TASK REQUIREMENTS:
Give back every entry precisely as written, without any of the images.

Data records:
= Beginning of Section =

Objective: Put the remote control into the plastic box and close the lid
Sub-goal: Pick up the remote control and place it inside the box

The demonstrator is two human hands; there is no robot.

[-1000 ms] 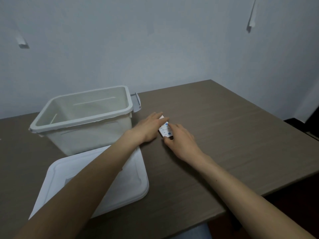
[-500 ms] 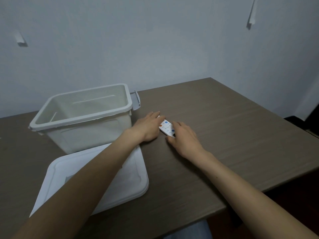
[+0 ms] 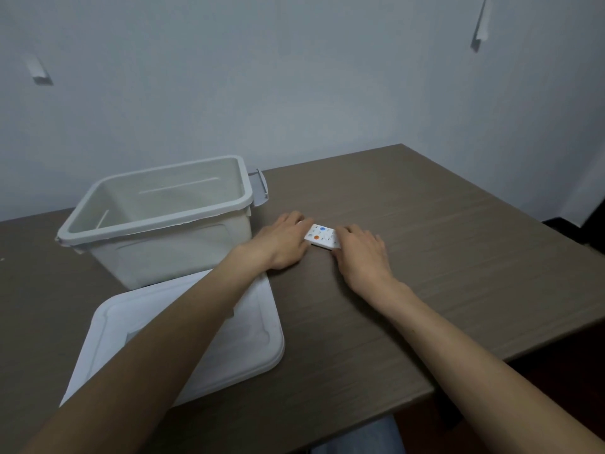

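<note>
A small white remote control with a blue and an orange button lies on the brown table, to the right of the plastic box. My left hand touches its left end and my right hand touches its right end, fingers curled against it. The white plastic box stands open and looks empty, with a grey latch on its right side. Its white lid lies flat on the table in front of the box, partly under my left forearm.
A pale wall runs behind the table. The table's right edge and near edge drop off to a dark floor. Bare tabletop lies to the right of my hands.
More of the remote's face shows between my hands than a second ago, when they covered most of it. Both hands have stayed at its ends on the table.
</note>
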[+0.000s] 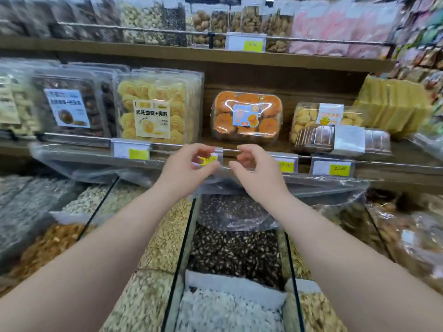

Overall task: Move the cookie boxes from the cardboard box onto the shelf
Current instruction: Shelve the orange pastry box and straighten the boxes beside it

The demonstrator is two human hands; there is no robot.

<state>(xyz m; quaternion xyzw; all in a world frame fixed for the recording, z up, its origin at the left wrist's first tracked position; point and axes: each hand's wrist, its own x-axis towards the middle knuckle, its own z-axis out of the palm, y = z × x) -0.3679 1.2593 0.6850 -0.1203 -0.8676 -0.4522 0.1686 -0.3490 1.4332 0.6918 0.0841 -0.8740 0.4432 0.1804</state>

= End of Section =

FINAL ANSWER:
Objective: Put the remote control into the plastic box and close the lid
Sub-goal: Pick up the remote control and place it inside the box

The demonstrator is two human hands; there is no robot.

[-1000 ms] 
[-500 ms] 
[+0 ms] 

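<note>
A small white remote control with a blue and an orange button lies on the brown table, to the right of the plastic box. My left hand touches its left end and my right hand touches its right end, fingers curled against it. The white plastic box stands open and looks empty, with a grey latch on its right side. Its white lid lies flat on the table in front of the box, partly under my left forearm.
A pale wall runs behind the table. The table's right edge and near edge drop off to a dark floor. Bare tabletop lies to the right of my hands.
More of the remote's face shows between my hands than a second ago, when they covered most of it. Both hands have stayed at its ends on the table.
</note>
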[+0.000s] 

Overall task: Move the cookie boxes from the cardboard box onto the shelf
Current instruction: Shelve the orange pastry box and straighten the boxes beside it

The demonstrator is two human hands; there is no robot.

<state>(xyz m; quaternion xyzw; all in a world frame fixed for the recording, z up, its origin at the left wrist's first tracked position; point and axes: each hand's wrist, its own x-axis towards the middle knuckle, its own z-axis out of the palm, y = z × x) -0.3679 1.2593 0.6850 -0.1203 -0.8676 -0.4522 0.1686 -0.3490 1.4332 0.6918 0.0841 -0.8740 0.4432 0.1804</state>

Now the exercise is finished.